CVE-2025-31650: 
Java vulnerability analysis and mitigation

A critical vulnerability (CVE-2025-31650) was discovered in Apache Tomcat, involving improper input validation in handling HTTP priority headers. The vulnerability affects multiple versions of Apache Tomcat: versions 9.0.76 through 9.0.102, 10.1.10 through 10.1.39, and 11.0.0-M2 through 11.0.5. The issue was disclosed on April 28, 2025 (OSS Security, NVD).

The vulnerability stems from incorrect error handling of invalid HTTP priority headers, which results in incomplete cleanup of failed requests. This implementation flaw creates a memory leak condition in the system. The vulnerability has been assigned a CVSS v3.1 base score of 7.5 (HIGH) with the vector string CVSS:3.1/AV:N/AC:L/PR:N/UI:N/S:U/C:N/I:N/A:H, indicating network accessibility with low attack complexity and no required privileges or user interaction (NVD).
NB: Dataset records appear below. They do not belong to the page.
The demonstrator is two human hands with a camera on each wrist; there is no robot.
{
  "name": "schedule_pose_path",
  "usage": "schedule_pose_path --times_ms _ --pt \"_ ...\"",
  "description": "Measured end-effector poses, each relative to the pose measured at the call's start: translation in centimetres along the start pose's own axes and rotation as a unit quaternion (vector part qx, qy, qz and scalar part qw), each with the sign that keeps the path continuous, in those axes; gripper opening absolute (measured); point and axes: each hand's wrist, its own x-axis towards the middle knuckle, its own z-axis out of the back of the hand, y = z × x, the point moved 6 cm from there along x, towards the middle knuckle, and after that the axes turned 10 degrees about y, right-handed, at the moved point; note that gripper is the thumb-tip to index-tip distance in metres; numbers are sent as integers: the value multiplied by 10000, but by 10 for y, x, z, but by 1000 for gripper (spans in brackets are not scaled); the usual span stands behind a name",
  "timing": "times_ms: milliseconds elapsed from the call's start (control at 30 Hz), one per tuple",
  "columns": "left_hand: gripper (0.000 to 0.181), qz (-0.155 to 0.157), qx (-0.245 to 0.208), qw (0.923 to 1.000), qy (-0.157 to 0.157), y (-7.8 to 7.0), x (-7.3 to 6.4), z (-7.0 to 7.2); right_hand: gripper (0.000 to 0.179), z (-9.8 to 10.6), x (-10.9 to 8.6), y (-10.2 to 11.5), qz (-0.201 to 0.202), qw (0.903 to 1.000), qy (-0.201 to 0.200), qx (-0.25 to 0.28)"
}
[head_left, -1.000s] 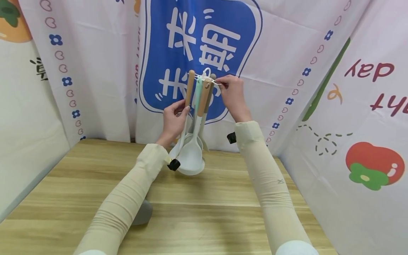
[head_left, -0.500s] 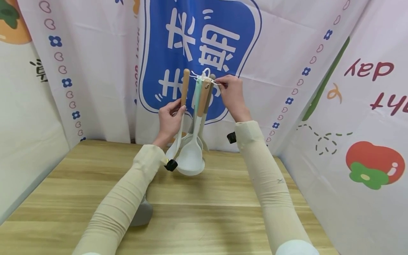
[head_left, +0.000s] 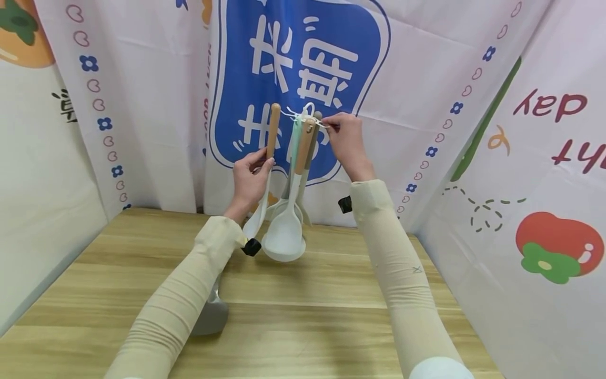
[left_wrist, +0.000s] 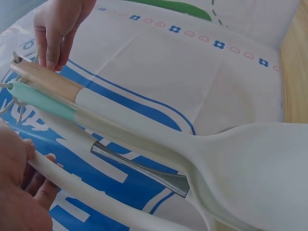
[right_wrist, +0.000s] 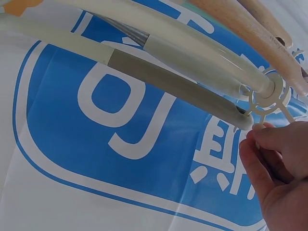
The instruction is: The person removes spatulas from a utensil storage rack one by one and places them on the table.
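Holding, left hand [head_left: 251,176]: one white utensil with a wooden handle [head_left: 274,129], thumb and fingers pinching it where wood meets white shank. Handle end up; head low, partly behind my wrist, its kind not clear.

Holding, right hand [head_left: 347,139]: one arm of the white hook rack [head_left: 309,107], pinched between thumb and fingertips.

Change, last second: my left hand has carried the utensil leftward, out from the cluster. Its handle end, formerly up against the rack, now stands just beside a hook tip; whether they touch I cannot tell. I judge it unhooked, or nearly so, with its weight mostly mine, and my right-hand pinch steadying the rack against swing.

Remaining at the rack, unshifted to my eye: one white ladle with a wooden handle [head_left: 284,231], one mint-handled utensil [head_left: 295,141], one grey-brown-handled utensil [right_wrist: 173,89].

Also listed: one grey utensil [head_left: 213,316], lying on the wooden table [head_left: 303,326], partly hidden under my left sleeve [head_left: 170,305].
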Motion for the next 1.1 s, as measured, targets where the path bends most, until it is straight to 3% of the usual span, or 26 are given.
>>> schedule_pose_path --times_ms 433,700,933,1100 --pt "36 -52 190 9997 -121 -8 -3 16 20 2 -1 1 11 10000 -87 -14" --pt "36 104 363 9991 -185 -34 -14 24 20 0 -2 2 112 9998 -142 -33" --pt "37 105 473 9982 -349 -7 -10 35 19 1 -4 3 113 9998 -171 -66" --pt "37 154 471 9981 -359 -26 -20 37 19 1 -5 5 193 9996 -208 -62"
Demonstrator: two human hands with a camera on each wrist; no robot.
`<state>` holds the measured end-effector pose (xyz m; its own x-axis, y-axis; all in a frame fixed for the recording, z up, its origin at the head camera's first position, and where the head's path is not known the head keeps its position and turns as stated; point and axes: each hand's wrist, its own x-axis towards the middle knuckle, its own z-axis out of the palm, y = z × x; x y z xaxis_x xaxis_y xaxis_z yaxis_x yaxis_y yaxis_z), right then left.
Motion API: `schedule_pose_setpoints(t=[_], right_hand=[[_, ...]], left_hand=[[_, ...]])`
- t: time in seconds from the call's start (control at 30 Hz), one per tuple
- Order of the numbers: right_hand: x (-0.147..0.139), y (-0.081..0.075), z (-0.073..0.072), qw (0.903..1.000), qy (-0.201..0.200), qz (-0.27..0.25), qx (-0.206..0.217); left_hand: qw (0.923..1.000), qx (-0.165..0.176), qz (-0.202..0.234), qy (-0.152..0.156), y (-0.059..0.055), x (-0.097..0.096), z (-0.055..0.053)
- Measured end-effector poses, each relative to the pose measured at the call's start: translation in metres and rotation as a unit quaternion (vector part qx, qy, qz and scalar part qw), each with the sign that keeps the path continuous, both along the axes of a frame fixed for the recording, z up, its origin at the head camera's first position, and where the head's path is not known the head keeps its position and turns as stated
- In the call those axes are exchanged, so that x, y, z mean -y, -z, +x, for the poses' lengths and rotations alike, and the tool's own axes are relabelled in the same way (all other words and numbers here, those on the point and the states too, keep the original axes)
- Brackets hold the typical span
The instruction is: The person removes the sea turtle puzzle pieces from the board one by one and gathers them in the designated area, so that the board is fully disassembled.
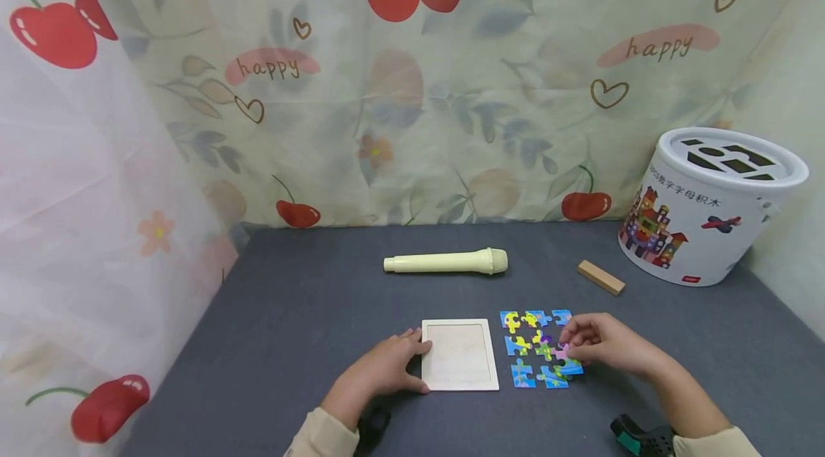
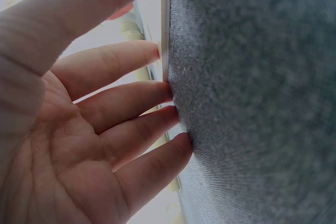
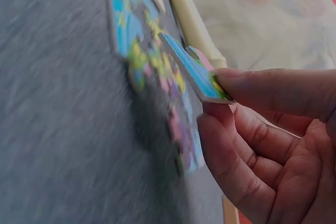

When exploited, this vulnerability can lead to a denial of service condition through resource exhaustion. Specifically, a large number of malformed requests can trigger an OutOfMemoryException, making the server unresponsive (NVD).

Users are strongly recommended to upgrade to the fixed versions: Apache Tomcat 9.0.104, 10.1.40, or 11.0.6. These versions contain the necessary patches to address the vulnerability (Apache Advisory).